Stres psikososial yang berkepanjangan (kronis) dalam berbagai studi jelas menunjukkan adanya korelasi untuk terjadinya hipertensi (secara independen). Mekanismenya, kemungkinan besar berangkat dari tingginya aktivitas saraf simpatik dan kelenjar adrenal. Hiperaktivitas simpatis mengontraksikan pembuluh darah (pembuluh mengecil) sehingga terjadilah hipertensi. Keadaan ini juga akan mempercepat kerusakan sel-sel dinding pembuluh darah sehingga mempercepat terbentuknya atheroma (penebalan) di lapisan dalam pembuluh darah. 

Apalagi, jika ternyata stres berkepanjangan juga memicu trombosit (keping darah) menggerombol, ia membentuk agregat. Demikian juga, dengan meningkatnya kortisol (hormon stres), pembentukan aterosklerosis akan lebih meningkat lagi. Walhasil, berkurangnya diameter arteri akan menurunkan pasokan oksigen ke organ-organ vital, seperti otak, jantung, dan ginjal. Ujung-ujungnya, stroke, serangan jantung, dan gagal ginjal menjadi ancaman lebih bagi penderita stres berkepanjangan ini, selain hipertensi itu sendiri. 

Secara psikologis, orang stres berkepanjangan juga dapat melampiaskan kebuntuan akalnya dengan aktivitas baru yang juga tidak sehat: merokok, mabuk-mabukan, dan makan berlebihan. Perilaku negatif ini semakin menambah panjang daftar faktor risiko hipertensi. 

Tekanan Darah Kita

Rata-rata masyarakat kita tidak mengetahui kalau ia berada dalam kondisi tekanan darah yang sudah membahayakan.

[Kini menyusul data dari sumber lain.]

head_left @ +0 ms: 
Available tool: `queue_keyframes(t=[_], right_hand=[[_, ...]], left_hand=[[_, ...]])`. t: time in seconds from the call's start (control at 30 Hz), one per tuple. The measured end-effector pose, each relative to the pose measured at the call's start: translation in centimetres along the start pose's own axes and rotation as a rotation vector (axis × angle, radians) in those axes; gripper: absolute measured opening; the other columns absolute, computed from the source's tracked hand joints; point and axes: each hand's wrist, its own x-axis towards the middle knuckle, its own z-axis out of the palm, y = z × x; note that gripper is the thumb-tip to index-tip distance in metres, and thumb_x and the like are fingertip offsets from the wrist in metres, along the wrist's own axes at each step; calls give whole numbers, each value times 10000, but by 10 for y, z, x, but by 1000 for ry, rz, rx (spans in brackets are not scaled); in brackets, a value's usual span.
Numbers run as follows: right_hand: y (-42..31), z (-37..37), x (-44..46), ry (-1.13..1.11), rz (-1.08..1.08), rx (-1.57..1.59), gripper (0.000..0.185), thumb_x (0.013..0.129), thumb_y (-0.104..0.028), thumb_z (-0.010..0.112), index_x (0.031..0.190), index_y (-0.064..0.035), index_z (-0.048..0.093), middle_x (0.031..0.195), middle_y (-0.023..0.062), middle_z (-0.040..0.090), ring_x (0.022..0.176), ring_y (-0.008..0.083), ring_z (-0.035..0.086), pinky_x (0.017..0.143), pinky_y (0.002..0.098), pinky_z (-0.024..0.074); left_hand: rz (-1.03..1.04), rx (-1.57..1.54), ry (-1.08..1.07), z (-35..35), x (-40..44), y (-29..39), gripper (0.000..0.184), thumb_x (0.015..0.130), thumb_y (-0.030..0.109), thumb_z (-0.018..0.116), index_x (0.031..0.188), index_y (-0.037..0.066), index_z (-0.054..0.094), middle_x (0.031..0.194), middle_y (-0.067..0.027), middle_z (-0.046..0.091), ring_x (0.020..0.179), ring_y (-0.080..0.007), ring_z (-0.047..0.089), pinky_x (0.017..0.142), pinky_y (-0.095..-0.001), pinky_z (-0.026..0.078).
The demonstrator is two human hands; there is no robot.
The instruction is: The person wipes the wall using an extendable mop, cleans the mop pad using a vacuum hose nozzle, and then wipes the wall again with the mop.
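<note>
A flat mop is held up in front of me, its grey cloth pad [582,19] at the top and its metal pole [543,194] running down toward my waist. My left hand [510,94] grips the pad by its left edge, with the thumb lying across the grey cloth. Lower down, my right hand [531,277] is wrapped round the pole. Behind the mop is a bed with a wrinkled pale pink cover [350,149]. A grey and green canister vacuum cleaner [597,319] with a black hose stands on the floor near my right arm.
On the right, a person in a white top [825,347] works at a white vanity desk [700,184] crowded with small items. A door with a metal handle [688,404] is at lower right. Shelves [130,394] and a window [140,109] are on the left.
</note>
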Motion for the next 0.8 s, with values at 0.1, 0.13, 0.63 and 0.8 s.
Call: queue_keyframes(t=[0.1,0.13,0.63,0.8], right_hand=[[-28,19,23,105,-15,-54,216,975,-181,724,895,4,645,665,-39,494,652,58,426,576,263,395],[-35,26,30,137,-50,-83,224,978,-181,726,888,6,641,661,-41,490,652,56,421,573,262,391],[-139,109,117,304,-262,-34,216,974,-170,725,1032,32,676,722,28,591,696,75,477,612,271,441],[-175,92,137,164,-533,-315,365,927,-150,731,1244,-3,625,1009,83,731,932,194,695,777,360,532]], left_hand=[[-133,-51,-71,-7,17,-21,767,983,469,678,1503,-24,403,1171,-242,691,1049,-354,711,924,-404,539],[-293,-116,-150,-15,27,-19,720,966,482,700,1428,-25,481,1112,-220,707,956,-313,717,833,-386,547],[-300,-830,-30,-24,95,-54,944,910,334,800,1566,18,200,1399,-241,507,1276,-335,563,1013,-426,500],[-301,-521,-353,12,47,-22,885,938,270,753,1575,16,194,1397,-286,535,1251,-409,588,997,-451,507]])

Sebanyak tiga dari empat penderita hipertensi tidak mengetahui kalau ia terjangkit hipertensi. Karena itu, memeriksa tekanan darah merupakan anjuran rasional yang tidak bisa ditawar-tawar lagi.

Kita sudah mengetahui bahwa tekanan darah yang `ideal' itu sekitar 120 mmHg/70 mmHg. Perlu pula diketahui, setiap kenaikan tekanan darah 20 mmHg/10 mmHg maka dua kali meningkatkan kemungkinan komplikasi tekanan jantung dan stroke. Sering-seringlah mengecek tekanan darah sekalipun Anda tidak memiliki keluhan kesehatan.

Sama pentingnya dengan tips di atas, pertahankan pola hidup sehat Anda. Itulah yang bisa kita lakukan dalam ranah pribadi. Dalam ranah sosial, dengan kita melihat kemunculan penyakit, itu merupakan sumbangsih dari banyak faktor. Momentum World Health Day tahun ini setidaknya ikut mengingatkan hal itu pada kita semua, anggota masyarakat dunia. Kepedulian kita kepada sesama juga menyehatkan kita. Semoga.